How can you go on living after having been forced to give up on every single purpose you'll ever have in life?

I'm done. I've tried and tried thousands of times, and all anyone's ever done is rejected me. I've sacrificed everything for the people I've loved, only for them to spit in my face and tell me how worthless and pathetic I am time and time again. I've lost every single thing I ever had, giving every bit of promise and potential I ever had to make anything out of my life, for their sakes, on their whims- only to be told that merely having wanted anything out of life in the first place makes me selfish and egotistical, that I was always worthless, and that my life would never have amounted to anything anyway.

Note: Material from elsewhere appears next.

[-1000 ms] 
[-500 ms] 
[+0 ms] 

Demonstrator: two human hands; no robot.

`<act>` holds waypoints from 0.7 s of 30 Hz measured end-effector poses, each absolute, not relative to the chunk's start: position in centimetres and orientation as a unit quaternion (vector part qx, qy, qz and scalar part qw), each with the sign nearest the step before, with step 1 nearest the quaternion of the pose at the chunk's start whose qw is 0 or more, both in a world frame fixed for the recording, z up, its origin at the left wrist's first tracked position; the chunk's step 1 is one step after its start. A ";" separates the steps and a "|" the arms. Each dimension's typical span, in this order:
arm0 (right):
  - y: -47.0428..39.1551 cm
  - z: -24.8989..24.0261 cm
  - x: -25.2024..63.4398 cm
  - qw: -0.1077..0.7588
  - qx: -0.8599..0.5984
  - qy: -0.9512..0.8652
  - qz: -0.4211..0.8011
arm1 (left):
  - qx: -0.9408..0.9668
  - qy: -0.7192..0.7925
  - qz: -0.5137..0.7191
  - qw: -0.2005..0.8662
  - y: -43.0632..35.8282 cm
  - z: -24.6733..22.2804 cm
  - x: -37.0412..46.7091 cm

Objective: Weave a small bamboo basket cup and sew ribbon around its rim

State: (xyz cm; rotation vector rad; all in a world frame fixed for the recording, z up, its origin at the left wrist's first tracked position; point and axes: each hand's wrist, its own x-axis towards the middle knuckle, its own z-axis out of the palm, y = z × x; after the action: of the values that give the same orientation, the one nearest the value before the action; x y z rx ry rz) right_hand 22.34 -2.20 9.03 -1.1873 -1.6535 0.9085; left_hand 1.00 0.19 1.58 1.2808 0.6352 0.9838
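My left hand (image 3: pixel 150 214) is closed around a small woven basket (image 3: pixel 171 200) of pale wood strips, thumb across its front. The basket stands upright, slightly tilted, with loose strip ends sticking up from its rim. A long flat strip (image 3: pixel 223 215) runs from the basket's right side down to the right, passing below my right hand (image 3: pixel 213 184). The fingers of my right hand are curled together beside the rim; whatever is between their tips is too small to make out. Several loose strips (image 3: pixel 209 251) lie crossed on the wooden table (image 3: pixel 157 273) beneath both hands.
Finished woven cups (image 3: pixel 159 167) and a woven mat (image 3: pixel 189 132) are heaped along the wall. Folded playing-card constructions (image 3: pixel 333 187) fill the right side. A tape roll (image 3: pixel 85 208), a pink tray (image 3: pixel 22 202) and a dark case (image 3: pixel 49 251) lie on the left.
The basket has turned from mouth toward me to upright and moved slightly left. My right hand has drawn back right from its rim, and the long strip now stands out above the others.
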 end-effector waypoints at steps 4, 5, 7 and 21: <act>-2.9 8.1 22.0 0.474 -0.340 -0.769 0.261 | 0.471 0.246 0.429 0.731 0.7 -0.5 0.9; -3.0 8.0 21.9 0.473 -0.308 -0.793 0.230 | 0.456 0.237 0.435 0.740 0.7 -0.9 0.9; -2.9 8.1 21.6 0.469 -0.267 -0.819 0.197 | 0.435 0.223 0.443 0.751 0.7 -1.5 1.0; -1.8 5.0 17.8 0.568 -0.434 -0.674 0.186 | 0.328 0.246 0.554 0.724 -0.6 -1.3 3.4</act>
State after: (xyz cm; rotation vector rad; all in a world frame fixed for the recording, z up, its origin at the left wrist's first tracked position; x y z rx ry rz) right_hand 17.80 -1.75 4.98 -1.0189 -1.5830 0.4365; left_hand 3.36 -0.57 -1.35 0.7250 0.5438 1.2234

I'm done with all of them- done with my hypocritical, clueless family, done with all of these sadistic girls, done with all of these yobbish thugs, done with slaving from the moment I wake up into the small hours every single night and never making a single penny out of it. I'm done with this god-forsaken race called 'humanity'- no matter how friendly and dedicated I've been, no-one has ever accepted me as a friend, and now, turning 29 (never having had a single birthday party or anyone to celebrate it with in my entire life, because my being born was never worth celebrating), I'm old enough now to read the writing on the wall and acknowledge that no-one ever will.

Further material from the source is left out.